(Data to use)

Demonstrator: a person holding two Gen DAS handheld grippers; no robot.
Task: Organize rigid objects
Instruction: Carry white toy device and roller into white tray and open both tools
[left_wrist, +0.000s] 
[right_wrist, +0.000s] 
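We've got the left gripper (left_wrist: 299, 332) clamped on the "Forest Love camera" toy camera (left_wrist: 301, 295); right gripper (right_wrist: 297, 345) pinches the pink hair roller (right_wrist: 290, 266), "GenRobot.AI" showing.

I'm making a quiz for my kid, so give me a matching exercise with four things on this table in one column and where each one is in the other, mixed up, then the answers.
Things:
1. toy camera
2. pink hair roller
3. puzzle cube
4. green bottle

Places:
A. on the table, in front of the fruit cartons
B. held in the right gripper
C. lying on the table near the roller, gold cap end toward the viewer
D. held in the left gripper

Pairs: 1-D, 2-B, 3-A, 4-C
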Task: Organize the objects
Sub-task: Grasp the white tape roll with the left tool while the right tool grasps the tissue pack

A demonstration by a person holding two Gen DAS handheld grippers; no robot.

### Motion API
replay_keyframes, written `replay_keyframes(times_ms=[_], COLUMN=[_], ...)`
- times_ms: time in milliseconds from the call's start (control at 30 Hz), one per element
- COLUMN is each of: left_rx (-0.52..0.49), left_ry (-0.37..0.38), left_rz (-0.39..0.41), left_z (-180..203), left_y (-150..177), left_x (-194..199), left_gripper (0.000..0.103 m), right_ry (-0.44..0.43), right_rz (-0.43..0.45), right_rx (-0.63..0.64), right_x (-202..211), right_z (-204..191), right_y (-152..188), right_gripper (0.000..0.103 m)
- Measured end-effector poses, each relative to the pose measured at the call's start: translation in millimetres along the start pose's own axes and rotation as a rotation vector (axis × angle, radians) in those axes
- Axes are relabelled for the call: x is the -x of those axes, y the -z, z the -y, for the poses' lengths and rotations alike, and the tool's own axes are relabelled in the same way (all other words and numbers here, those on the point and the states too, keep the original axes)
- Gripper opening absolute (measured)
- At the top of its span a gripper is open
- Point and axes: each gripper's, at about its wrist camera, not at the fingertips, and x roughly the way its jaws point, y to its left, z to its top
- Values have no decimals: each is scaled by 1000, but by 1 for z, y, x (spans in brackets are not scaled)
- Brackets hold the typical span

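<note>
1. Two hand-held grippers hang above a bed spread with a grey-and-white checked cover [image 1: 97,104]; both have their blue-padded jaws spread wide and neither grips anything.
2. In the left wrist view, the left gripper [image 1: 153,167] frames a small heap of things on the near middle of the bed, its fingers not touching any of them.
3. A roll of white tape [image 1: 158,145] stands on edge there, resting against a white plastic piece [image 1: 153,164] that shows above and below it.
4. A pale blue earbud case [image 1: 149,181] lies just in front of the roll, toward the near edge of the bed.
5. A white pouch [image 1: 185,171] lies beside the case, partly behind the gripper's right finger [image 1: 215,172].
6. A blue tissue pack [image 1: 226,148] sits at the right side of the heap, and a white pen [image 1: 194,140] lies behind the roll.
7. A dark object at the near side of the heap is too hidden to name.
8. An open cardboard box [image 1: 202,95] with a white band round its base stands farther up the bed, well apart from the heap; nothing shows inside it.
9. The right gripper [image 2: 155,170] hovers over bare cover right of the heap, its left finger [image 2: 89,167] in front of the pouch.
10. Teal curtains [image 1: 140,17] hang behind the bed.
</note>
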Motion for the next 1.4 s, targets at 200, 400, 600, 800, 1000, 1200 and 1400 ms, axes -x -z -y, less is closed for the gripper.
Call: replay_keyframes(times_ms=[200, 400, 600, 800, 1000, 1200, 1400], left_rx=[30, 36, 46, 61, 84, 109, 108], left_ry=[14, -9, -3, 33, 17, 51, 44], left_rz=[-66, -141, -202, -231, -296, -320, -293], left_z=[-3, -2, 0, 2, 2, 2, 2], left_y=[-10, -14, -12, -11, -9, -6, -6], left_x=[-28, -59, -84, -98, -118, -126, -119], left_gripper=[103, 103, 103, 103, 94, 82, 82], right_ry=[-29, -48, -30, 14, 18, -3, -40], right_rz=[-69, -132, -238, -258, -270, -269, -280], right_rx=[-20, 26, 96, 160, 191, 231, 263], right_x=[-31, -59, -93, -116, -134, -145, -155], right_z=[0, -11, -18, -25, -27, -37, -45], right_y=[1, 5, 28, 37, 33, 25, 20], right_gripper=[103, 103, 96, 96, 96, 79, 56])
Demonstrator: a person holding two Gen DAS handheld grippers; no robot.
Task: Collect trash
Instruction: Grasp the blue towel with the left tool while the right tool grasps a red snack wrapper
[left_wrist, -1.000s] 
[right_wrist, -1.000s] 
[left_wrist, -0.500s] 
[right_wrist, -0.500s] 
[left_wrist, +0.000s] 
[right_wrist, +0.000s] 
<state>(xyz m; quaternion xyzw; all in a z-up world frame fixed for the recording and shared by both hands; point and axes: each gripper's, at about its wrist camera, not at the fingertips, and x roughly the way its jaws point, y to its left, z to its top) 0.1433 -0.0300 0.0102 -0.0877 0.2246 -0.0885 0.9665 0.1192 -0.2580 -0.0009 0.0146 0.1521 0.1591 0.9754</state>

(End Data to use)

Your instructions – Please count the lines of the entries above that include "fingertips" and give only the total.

Answer to this problem – 2